• _Task material_
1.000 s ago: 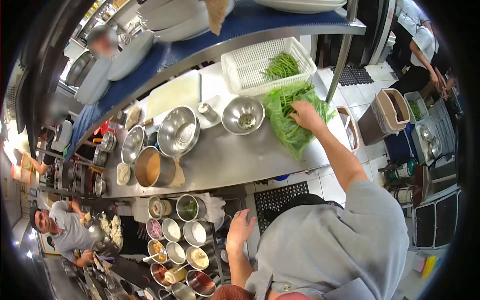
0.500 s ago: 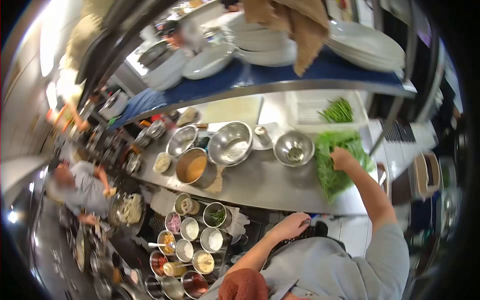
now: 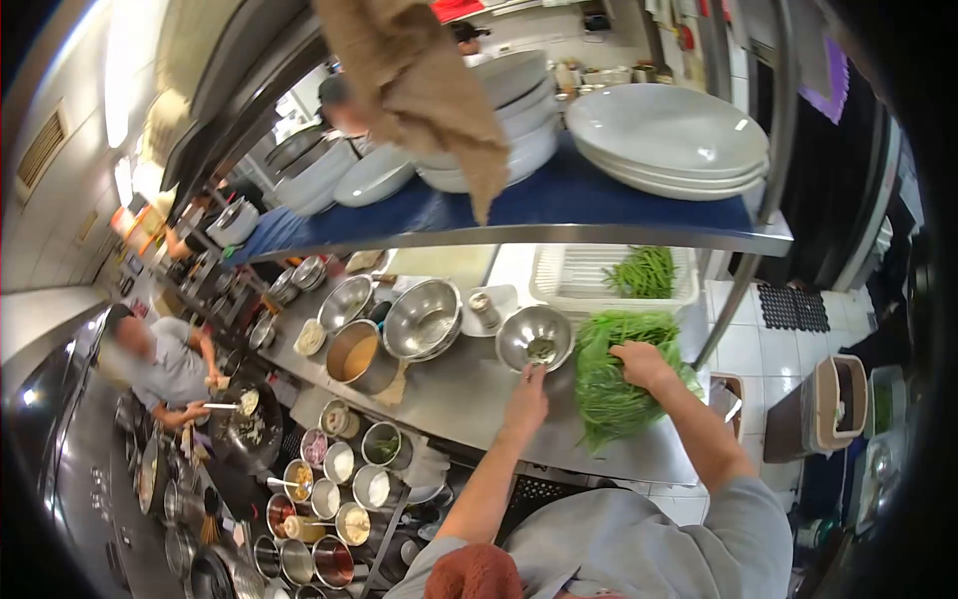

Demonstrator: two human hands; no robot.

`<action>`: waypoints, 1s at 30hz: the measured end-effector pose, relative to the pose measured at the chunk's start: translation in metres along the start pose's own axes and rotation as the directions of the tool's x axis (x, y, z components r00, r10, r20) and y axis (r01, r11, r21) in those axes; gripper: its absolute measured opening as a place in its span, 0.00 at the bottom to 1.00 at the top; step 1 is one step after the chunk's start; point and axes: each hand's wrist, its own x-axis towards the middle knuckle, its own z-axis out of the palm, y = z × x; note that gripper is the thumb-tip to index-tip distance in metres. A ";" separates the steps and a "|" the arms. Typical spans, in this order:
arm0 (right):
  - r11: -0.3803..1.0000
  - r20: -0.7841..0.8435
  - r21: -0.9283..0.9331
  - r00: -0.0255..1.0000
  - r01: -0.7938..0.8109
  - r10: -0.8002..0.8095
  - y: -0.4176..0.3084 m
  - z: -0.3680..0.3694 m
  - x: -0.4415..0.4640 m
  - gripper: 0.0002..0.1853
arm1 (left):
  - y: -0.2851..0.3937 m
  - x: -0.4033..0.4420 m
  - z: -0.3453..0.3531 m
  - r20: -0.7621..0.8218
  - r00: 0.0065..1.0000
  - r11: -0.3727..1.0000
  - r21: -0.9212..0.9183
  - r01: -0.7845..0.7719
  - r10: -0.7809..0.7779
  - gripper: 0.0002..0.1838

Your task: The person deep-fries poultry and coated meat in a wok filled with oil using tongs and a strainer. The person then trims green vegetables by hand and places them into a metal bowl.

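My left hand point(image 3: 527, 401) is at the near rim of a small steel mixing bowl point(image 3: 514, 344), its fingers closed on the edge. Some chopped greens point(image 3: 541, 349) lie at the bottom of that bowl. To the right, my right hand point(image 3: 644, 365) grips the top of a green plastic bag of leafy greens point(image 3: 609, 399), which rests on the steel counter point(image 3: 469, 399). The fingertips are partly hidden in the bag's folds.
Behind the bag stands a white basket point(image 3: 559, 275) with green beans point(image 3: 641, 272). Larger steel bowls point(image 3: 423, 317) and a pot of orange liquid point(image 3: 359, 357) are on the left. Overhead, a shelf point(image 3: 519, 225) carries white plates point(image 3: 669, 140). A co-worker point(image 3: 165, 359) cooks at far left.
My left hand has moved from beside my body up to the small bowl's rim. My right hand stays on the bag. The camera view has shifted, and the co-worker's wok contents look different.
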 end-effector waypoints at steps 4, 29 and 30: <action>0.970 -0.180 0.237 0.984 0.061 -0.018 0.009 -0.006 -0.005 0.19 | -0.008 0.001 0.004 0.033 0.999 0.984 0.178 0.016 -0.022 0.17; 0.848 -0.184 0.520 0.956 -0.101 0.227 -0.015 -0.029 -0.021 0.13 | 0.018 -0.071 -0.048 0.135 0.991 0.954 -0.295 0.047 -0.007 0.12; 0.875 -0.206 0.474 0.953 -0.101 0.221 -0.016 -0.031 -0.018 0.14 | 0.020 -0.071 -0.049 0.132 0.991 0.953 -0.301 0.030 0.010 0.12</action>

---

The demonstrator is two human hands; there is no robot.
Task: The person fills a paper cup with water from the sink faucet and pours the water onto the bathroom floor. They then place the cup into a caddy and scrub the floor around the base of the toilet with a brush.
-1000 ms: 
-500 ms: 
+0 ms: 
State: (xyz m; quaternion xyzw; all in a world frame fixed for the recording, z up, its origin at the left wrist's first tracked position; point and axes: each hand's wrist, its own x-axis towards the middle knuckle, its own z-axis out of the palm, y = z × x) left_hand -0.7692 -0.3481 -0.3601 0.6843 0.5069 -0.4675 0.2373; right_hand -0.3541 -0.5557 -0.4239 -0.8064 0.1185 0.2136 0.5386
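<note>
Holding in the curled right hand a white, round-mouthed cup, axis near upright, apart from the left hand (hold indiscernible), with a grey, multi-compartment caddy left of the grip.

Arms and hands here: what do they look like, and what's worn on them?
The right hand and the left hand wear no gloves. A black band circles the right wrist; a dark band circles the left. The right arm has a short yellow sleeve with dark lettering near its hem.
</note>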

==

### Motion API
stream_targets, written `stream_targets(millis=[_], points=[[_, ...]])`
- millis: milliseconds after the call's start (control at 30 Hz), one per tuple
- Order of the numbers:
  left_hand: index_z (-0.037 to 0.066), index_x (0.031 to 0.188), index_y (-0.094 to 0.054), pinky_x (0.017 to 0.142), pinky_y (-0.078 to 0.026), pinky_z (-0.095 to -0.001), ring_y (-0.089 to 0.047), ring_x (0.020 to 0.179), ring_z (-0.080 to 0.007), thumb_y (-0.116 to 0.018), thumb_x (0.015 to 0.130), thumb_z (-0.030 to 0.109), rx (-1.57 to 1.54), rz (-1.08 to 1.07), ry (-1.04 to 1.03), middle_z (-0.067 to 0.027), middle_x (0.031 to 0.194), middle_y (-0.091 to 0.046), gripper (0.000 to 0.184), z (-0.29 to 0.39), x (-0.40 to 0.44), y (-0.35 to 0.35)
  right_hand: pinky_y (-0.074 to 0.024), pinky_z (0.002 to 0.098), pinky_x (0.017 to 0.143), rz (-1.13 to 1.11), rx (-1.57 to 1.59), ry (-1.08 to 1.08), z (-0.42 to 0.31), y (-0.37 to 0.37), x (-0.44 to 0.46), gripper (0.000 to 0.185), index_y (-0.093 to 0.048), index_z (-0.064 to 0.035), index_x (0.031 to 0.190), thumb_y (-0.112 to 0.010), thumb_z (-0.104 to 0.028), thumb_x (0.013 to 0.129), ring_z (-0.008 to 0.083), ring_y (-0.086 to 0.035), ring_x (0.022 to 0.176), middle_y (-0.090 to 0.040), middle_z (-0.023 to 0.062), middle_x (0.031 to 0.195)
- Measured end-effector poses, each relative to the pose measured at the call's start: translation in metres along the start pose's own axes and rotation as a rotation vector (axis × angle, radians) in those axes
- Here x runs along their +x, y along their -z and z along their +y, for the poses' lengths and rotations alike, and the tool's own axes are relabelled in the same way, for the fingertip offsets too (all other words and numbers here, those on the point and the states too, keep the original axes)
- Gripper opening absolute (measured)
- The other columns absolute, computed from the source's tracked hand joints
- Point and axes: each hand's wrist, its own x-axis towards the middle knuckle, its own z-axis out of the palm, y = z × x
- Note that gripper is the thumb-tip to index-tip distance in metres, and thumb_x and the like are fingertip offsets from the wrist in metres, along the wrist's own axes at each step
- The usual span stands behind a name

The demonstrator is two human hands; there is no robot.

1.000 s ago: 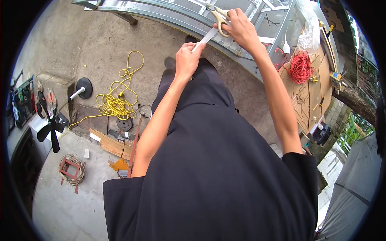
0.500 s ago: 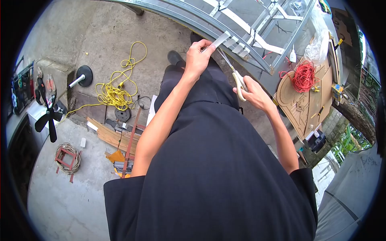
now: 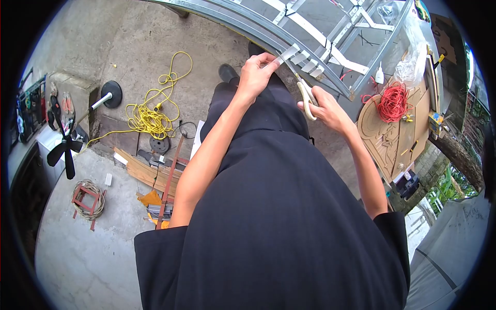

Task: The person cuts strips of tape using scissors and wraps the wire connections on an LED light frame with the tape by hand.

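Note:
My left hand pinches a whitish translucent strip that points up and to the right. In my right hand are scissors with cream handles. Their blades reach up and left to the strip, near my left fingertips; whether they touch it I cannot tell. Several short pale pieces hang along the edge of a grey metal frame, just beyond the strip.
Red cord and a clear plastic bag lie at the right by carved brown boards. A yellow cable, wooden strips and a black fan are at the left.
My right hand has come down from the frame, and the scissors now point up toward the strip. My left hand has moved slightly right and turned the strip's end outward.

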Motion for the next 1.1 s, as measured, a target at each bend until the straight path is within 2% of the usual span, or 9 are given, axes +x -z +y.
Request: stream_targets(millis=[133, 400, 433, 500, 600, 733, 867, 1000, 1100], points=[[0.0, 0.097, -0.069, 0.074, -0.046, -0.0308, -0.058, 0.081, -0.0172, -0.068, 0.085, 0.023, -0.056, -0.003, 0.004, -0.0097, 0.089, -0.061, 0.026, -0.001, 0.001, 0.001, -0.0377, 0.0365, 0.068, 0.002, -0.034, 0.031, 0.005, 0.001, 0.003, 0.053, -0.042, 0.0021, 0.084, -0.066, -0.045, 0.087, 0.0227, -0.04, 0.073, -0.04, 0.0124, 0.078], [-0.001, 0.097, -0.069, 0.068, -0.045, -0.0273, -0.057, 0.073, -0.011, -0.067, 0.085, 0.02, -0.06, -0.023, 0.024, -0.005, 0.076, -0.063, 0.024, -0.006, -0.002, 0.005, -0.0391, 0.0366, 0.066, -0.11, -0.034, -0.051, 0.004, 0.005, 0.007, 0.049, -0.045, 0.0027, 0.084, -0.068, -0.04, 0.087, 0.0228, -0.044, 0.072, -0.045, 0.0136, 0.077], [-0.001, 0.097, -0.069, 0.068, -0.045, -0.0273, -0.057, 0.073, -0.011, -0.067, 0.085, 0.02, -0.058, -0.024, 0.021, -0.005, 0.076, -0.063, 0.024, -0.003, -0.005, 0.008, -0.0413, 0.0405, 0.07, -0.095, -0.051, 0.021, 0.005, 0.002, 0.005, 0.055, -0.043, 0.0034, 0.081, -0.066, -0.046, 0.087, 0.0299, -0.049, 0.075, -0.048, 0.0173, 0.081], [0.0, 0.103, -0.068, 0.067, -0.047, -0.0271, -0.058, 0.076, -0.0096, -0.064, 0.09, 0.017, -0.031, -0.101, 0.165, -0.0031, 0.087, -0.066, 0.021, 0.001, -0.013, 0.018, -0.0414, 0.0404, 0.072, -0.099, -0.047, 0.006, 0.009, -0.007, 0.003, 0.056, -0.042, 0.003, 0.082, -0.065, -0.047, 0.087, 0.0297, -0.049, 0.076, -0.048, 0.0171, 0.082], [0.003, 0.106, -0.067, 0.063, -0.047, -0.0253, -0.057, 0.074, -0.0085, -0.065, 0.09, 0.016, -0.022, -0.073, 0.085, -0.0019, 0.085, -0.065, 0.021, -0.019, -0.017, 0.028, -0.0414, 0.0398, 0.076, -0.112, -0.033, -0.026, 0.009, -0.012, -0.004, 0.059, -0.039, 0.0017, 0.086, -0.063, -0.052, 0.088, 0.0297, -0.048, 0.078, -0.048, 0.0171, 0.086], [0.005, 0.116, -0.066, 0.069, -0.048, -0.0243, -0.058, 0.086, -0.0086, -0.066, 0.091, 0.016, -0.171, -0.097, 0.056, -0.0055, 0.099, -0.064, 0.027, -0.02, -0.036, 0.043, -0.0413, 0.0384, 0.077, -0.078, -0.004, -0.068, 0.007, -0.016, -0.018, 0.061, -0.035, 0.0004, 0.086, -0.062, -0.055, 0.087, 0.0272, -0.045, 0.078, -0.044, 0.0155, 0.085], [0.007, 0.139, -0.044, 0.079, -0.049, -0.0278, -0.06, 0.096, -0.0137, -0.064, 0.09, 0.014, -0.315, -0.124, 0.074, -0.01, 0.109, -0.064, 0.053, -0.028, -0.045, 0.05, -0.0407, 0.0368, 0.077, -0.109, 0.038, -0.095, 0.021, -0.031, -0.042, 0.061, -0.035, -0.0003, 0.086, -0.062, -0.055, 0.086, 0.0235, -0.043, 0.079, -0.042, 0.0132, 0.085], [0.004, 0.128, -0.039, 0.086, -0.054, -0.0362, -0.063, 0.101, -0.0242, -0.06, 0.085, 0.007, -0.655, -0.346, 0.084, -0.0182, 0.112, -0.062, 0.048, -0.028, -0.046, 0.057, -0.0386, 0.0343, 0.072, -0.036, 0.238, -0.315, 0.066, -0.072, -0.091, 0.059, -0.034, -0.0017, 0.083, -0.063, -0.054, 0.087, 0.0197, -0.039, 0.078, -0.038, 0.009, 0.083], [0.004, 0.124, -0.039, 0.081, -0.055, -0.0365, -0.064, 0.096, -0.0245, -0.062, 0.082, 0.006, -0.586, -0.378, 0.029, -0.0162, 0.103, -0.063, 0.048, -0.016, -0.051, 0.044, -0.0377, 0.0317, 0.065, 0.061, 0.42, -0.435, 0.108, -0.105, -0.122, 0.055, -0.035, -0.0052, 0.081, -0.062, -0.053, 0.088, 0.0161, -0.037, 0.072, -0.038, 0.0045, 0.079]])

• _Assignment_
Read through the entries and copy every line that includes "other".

• _Expected output_
- Here x runs along their +x, y along their -z and z along their +y, for the poses' lengths and rotations alike, and the tool's own axes are relabelled in the same way, for the fingertip offsets too (all other words and numbers here, those on the point and the states too, keep the original axes)
- The other columns absolute, computed from the source's tracked hand joints

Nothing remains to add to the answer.